Project Part 1

Back to Programming Project landing page

The bulk of Programming Project Part 1 requires you develop a “State Quality” function representing a set of heuristics that define how good or desirable an arbitrary country state is deemed to be. You are also required to implement the pieces of code necessary to calculate an “Expected Utility” value, as described in the subsequent sections. Additionally, you should be able to parse Transformation templates from an external file (in the format shown in the Transformations subsection), as well as a set of initial country states and resource weights from a CSV file with column headers as shown in Representing a Virtual World.

The State Quality of a Country

The State Quality of a country is determined individually by each student, though you can share quality functions on the Discussion Forum and in-class in a form that is comprehensible to others, but not in the form of code. Your State Quality function, whatever it is, must be substantively dependent on a country’s resources. For example, one State Quality function could be a weighted sum of resource factors, and it could be normalized by the population resource, such as wRi ∗ cRi ∗ ARi/AP opulation, where ARi is the amount of a resource, and cRi is a proportionality constant (e.g., 2 units food per person, 0.5 houses per person). Or the quality function could be an ecological footprint that is normalized by the AvailableLand resource. State Quality could take other forms as well.

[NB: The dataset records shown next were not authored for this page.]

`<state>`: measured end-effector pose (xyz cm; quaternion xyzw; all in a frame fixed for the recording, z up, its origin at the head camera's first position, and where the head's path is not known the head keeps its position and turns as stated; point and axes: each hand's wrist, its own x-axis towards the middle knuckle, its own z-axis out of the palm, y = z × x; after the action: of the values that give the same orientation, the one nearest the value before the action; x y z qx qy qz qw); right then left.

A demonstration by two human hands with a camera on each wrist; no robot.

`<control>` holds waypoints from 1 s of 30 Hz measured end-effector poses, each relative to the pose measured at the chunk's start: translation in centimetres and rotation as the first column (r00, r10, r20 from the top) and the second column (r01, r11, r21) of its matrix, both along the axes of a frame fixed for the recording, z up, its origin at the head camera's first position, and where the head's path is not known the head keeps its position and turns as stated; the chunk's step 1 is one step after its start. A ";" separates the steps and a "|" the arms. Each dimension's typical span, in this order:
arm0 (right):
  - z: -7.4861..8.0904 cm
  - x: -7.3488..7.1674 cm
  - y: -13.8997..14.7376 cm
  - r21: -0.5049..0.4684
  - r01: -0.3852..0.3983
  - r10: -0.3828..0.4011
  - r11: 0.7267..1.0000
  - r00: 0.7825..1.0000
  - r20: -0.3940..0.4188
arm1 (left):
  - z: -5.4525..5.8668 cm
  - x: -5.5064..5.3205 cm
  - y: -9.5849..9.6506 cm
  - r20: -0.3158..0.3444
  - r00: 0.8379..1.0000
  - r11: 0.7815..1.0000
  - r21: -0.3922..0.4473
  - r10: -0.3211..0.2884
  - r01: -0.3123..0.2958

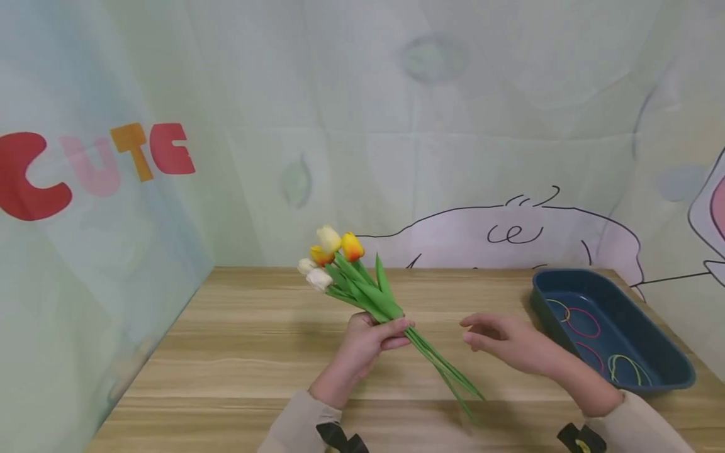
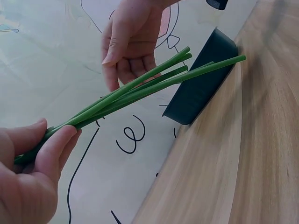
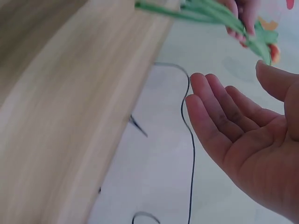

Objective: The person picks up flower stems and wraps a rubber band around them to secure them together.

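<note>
White and yellow-orange are being shown by the flowers (image 1: 328, 239), green by the stems (image 2: 98, 109), dark blue by the tray (image 1: 640, 322), streaked brown wood grain by the tabletop (image 1: 238, 352).

The right hand (image 3: 257, 135) is near, on the right, palm in sight, fingers loosely bent and thumb apart from them. Beyond it, farther off, the left hand (image 3: 249, 16) grips green stems (image 3: 205, 15), which are blurred; their ends reach left, in front of the table (image 3: 60, 116), and an orange bloom (image 3: 274, 53) shows towards the right. The table fills the left side. Behind the hands is a pale backdrop (image 3: 233, 196) with thin black lines (image 3: 193, 158)
</note>
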<state>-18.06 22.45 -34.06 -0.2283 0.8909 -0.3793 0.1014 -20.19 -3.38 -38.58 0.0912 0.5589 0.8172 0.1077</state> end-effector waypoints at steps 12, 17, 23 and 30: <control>1.8 0.2 7.5 0.145 0.263 -0.216 0.954 0.936 -0.279 | 0.1 -0.1 -0.1 -0.005 1.000 1.000 0.010 -0.009 0.009; 1.5 -0.1 10.2 0.157 0.326 -0.269 0.932 0.914 -0.305 | 0.3 -0.2 -0.2 0.000 1.000 1.000 0.028 -0.010 0.010; 0.1 -0.6 12.6 0.164 0.377 -0.319 0.912 0.900 -0.298 | 0.5 -0.1 -0.4 -0.003 1.000 0.999 0.034 -0.015 0.015; -2.0 -1.0 15.2 0.169 0.441 -0.393 0.882 0.883 -0.256 | 0.5 0.0 -0.5 -0.003 0.999 0.999 0.020 -0.039 0.039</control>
<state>-19.02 37.67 -36.10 -0.0568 0.9614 -0.2636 -0.0547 -20.22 -3.87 -38.05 0.1040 0.5487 0.8205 0.1220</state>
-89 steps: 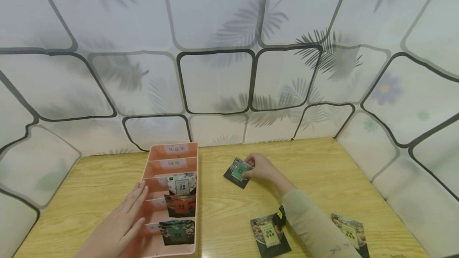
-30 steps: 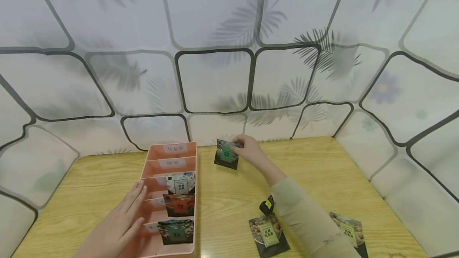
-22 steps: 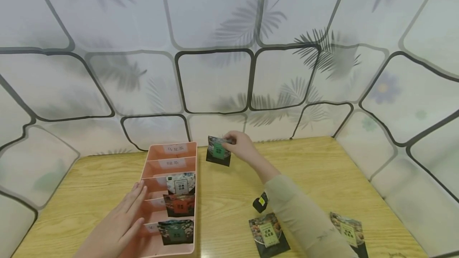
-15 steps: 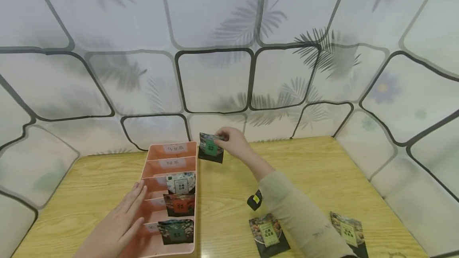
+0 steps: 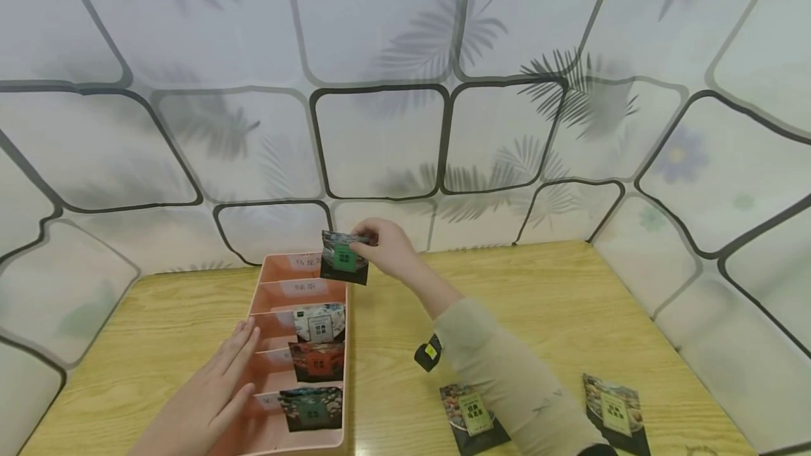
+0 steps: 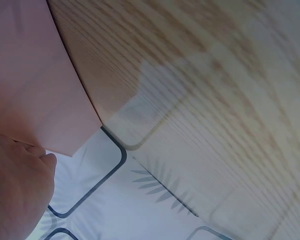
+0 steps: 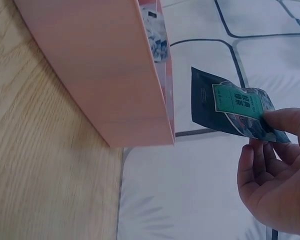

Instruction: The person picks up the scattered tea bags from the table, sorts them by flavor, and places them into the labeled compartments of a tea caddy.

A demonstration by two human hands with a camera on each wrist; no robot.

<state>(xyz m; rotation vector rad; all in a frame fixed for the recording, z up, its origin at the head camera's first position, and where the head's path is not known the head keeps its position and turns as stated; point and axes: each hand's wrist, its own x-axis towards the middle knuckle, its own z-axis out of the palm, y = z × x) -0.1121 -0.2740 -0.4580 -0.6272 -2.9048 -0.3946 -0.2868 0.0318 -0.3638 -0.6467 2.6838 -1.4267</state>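
Near the head view's centre, my right hand (image 5: pixel 389 250) pinches a green-labelled packet (image 5: pixel 343 259) between thumb and fingers, above the pink box (image 5: pixel 272 294). My left hand (image 5: pixel 201 393), fingers straight, touches the box at lower left.

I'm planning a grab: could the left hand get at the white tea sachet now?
Probably yes: the free left hand touches the left side of the pink divided box, and nothing covers the top of the white tea sachet.

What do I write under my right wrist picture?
Right hand pinches a green-labelled packet near the pink box.
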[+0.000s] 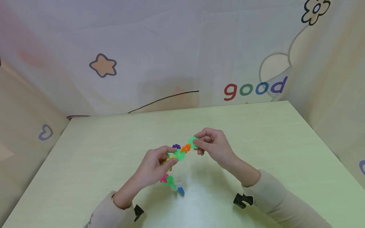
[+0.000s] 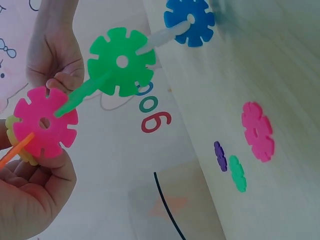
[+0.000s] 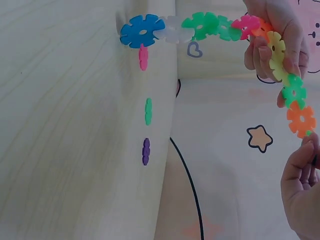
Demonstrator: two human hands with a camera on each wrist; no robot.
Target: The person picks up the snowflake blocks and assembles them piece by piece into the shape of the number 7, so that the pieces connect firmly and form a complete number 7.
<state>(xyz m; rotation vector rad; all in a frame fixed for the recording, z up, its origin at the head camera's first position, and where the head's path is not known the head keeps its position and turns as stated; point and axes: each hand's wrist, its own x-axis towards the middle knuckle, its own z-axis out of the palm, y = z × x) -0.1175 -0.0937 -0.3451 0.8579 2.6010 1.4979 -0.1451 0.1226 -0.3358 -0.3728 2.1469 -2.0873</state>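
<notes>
A chain of notched plastic snowflake discs joined edge to edge spans both hands. My left hand (image 1: 155, 164) grips it around its yellow disc (image 3: 276, 49) and a green disc (image 1: 179, 155). Between the hands an orange disc (image 1: 186, 148) shows. At the chain's upper end my right hand (image 1: 215, 147) pinches another green disc (image 1: 192, 142) between thumb and fingers. Below the left hand hang a pink disc (image 2: 46, 122), a green disc (image 2: 121, 61), a clear white disc (image 3: 173, 31) and a blue disc (image 2: 189, 21), which is at the tabletop.
Loose on the pale wooden table (image 1: 114, 139) lie a pink disc (image 2: 258, 131), a green disc (image 2: 238, 173) and a purple disc (image 1: 176, 146), behind the left hand in the head view. A printed curtain (image 1: 159, 57) hangs along the table's back edge.
</notes>
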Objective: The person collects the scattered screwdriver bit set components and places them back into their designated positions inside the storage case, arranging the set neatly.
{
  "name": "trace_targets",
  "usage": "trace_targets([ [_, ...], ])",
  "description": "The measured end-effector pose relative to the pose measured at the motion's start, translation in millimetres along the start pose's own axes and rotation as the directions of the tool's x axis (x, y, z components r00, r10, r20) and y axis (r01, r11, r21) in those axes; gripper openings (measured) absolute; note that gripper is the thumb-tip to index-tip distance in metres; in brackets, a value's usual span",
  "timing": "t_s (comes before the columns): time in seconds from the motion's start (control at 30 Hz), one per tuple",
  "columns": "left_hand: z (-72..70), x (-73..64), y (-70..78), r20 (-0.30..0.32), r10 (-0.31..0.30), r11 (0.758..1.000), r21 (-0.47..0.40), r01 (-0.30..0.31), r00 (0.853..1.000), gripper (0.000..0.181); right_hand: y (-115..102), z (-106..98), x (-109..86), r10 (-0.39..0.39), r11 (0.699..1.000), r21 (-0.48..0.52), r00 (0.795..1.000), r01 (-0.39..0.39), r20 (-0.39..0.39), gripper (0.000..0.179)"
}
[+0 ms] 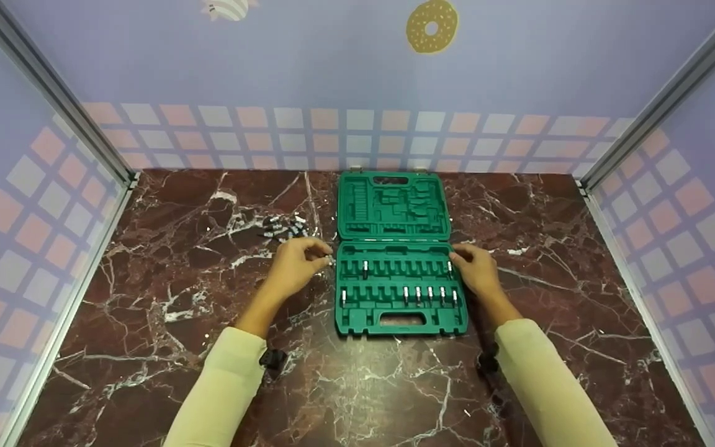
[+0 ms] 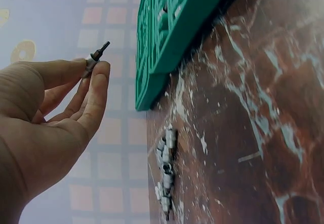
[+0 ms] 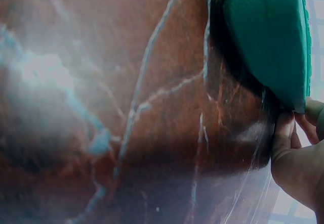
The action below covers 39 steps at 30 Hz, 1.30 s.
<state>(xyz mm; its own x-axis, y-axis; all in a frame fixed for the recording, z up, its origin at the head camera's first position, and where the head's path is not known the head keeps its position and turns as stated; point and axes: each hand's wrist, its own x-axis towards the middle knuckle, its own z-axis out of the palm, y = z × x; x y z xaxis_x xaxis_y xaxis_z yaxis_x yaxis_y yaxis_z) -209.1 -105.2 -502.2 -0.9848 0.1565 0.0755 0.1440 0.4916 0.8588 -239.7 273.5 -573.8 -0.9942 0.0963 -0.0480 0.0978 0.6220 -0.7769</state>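
Note:
A green plastic tool case (image 1: 370, 304) lies unfolded on the marbled table, with several silver bit sockets (image 1: 430, 294) standing in the slots of its near half. My left hand (image 1: 297, 267) is just left of the case. Between thumb and fingertips it pinches a bit socket (image 2: 94, 59) with a dark, thin tip, seen in the left wrist view. At the case's right edge, my right hand (image 1: 476, 270) grips the rim with thumb and fingers. A small pile of bit sockets (image 1: 284, 228) lies beyond the left hand.
The moulded lid (image 1: 393, 205) of the case lies flat toward the back wall (image 1: 357, 74). Side walls with metal corner strips border the marbled table (image 1: 388, 385) left and right. Dark wrist devices (image 1: 272, 359) sit at both sleeves.

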Motion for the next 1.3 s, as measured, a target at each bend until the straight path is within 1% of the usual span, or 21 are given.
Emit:
trace_targets([
  [0.13, 7.7, 0.6, 5.1, 0.038, -0.002, 1.0, 0.004, 0.002, 0.999, 0.014, -0.2, -0.3, -0.1, 0.005, 1.0, -0.008, 1.0, -0.005, 0.004, 0.034],
  [0.33, 19.4, 0.4, 13.2, 0.107, 0.023, 1.0, -0.003, -0.022, 0.994, 0.013, -0.5, -0.1, -0.3, 0.001, 1.0, -0.004, 1.0, -0.001, -0.001, 0.034],
  [0.47, 26.8, 0.3, 18.9, 0.145, 0.03, 0.999, 0.016, -0.033, 0.989, 0.012, -0.8, 0.1, 0.0, 0.007, 1.0, 0.003, 1.0, -0.007, 0.0, 0.034],
  [0.63, 36.4, 0.3, 26.0, 0.174, 0.046, 0.998, 0.041, -0.053, 0.984, 0.011, -0.2, 0.0, 0.4, 0.007, 1.0, 0.002, 1.0, -0.007, -0.002, 0.034],
  [0.77, 45.4, 1.1, 31.1, 0.225, 0.054, 0.998, 0.017, -0.06, 0.973, 0.011, -0.3, -0.7, -0.6, 0.006, 1.0, 0.013, 1.0, -0.006, 0.004, 0.034],
  [0.93, 57.3, 2.2, 35.2, 0.295, 0.06, 0.997, 0.029, -0.072, 0.954, 0.011, -0.4, -0.4, -1.8, -0.003, 0.999, 0.032, 1.0, 0.003, 0.01, 0.033],
  [1.07, 66.6, 4.1, 37.8, 0.328, 0.061, 0.996, 0.042, -0.079, 0.943, 0.011, 0.5, 0.2, -1.0, -0.003, 0.999, 0.032, 1.0, 0.003, 0.009, 0.033],
  [1.3, 79.5, 8.1, 40.8, 0.367, 0.046, 0.992, 0.094, -0.086, 0.929, 0.011, 1.3, 0.2, 0.6, 0.001, 1.0, 0.022, 1.0, -0.001, 0.004, 0.034],
])
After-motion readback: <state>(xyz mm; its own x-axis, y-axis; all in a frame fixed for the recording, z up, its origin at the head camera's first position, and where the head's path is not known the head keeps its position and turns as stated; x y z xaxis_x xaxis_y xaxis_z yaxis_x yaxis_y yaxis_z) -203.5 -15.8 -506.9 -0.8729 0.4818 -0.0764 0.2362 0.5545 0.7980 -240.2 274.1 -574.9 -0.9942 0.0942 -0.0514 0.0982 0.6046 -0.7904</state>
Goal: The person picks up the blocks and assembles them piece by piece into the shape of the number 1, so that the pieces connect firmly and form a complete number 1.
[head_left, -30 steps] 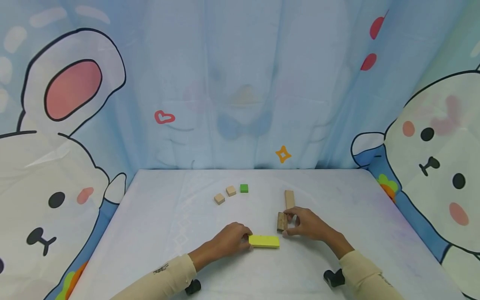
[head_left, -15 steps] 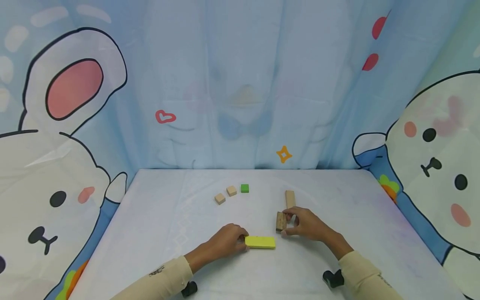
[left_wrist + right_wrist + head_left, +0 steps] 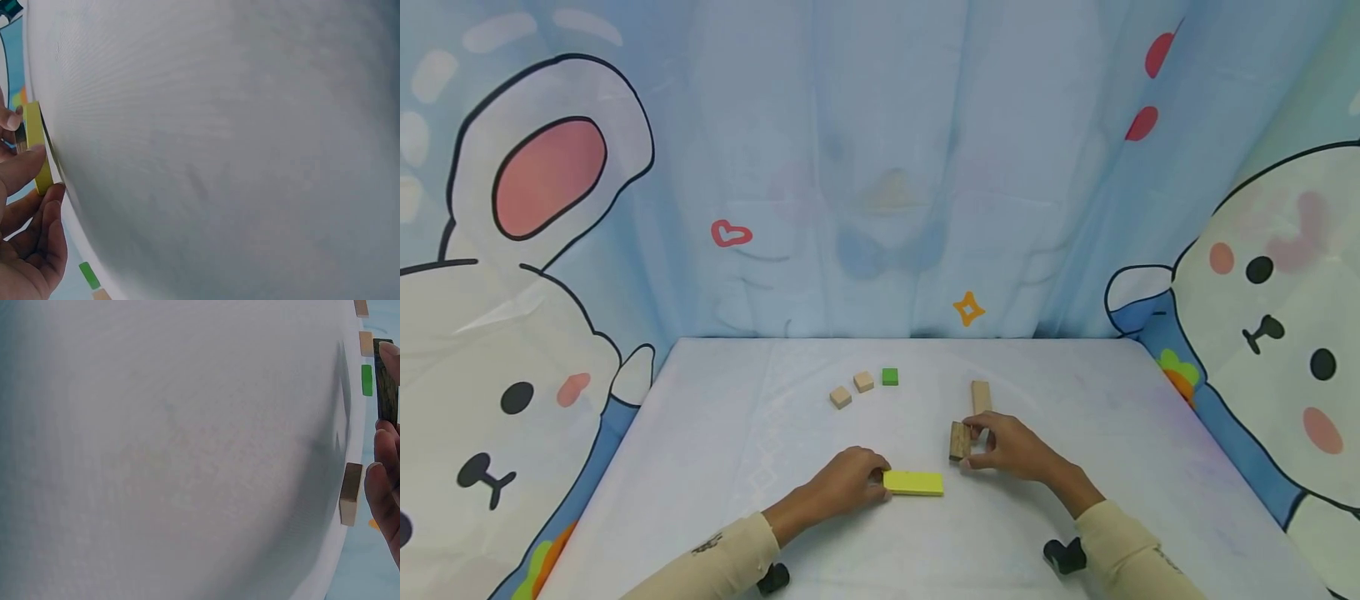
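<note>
My left hand pinches the left end of a flat yellow block between thumb and fingers, with its long side running left to right. The left wrist view also has the yellow block between thumb and fingertips. To the right, my right hand holds a dark brown wooden block at its two ends. In the right wrist view this brown block sits between thumb and fingers. A long pale wooden block lies just behind the right hand, partly covered by the fingers.
Two pale wooden cubes and a green cube lie at the back of the white-covered table. A printed blue curtain hangs behind it. Black wrist devices show below both sleeves.
The left hand has moved left with the yellow block. The brown block in my right hand has shifted slightly left. The cubes and the pale block stay put.
</note>
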Tool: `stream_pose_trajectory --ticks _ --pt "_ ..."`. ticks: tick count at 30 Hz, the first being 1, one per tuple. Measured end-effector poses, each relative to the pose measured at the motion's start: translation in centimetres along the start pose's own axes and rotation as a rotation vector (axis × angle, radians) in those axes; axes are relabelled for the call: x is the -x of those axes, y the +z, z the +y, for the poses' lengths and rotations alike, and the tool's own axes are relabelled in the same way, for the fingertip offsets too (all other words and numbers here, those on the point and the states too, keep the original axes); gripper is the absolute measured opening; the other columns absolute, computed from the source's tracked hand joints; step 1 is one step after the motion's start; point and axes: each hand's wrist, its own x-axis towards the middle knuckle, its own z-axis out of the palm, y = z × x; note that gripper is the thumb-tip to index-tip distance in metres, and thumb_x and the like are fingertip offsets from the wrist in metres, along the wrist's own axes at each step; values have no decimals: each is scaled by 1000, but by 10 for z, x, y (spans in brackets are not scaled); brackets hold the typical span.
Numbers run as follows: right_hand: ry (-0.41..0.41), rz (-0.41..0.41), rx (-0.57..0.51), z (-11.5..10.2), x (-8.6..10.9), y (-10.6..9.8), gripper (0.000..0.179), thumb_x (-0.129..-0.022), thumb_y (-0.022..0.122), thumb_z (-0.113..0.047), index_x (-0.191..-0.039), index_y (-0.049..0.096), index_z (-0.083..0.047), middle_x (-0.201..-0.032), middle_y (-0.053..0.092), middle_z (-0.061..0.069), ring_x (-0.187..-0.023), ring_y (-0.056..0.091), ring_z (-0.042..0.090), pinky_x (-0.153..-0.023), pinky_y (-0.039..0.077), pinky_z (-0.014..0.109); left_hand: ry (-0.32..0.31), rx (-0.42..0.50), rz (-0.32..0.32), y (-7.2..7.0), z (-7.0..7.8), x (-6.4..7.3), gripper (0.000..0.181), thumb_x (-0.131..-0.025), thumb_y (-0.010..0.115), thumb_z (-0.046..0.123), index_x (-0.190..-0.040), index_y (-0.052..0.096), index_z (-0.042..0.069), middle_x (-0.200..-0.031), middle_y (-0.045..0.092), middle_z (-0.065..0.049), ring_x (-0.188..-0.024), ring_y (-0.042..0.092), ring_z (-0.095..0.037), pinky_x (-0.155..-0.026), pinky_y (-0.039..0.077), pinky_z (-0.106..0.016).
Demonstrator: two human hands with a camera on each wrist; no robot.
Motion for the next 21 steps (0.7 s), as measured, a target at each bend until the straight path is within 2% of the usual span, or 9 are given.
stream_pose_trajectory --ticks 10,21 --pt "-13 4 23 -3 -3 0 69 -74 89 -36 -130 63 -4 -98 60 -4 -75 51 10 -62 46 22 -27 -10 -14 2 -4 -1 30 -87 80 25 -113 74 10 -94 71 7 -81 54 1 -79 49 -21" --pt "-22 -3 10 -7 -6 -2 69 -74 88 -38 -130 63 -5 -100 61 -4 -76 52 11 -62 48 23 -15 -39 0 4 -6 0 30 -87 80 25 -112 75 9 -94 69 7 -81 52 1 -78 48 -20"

In any case, some kind of weighting of resources will likely be important. Your choice of State Quality function should be informed by one or more sources indicating relevant measures of country health in the real world (though avoid getting “into the weeds”), and you can share these sources in the Discussion Forum or live in class. Generally, I expect and hope that you will share your ideas freely on the Programming Project Discussion Forum.

Resources

The following exhaustive list of resources may be used. Note that resources marked with a * must be included when defining states, computing State Quality, and the like:

• AvailableLand
• Water
• Population*
• PopulationWaste
• MetallicElements* • Timber*

• Farm (Farm is obtained from AvailableLand and reduces the AvalilableLand amount) • FarmWaste
• MetallicAlloys*
• MetallicAlloysWaste*

• Electronics*
• ElectronicsWaste*
• Housing*
• HousingWaste*
• Food (Food is enabled by the Farm resource, perhaps accompanied by Water)
• FoodWaste
• PotentialFossilEnergy (e.g., oil)
• PotentialFossilEnergyUsable (e.g., oil that is extracted from land, can be exported) • PotentialFossilEnergyUsableWaste (e.g., waste as a result of the extraction process) • PotentialRenewableEnergy
• PotentialRenewableEnergyUsable
• PotentialRenewableEnergyUsableWaste

For the required (*) created resources, you may either use the transformation templates given in the Project Background section, or you may use the following transformations which only utilize required resources. Note that you can alter these templates in your AI agent, so long as you cite sources to justify the alterations:

Housing Template

(TRANSFORM C
           (INPUTS (Population 5)

                   (MetallicElements 1)
                   (Timber 5)
                   (MetallicAlloys 3))

           (OUTPUTS (Housing 1)
                    (HousingWaste 1)

                    (Population 5)))

Alloys Template

(TRANSFORM C
           (INPUTS (Population 1)

                   (MetallicElements 2))
           (OUTPUTS (Population 1)

                    (MetallicAlloys 1)
                    (MetallicAlloysWaste 1)))

Electronics Template

(TRANSFORM C
           (INPUTS (Population 1)

                   (MetallicElements 3)

                   (MetallicAlloys 2))
           (OUTPUTS (Population 1)

                    (Electronics 2)
                    (ElectronicsWaste 1)))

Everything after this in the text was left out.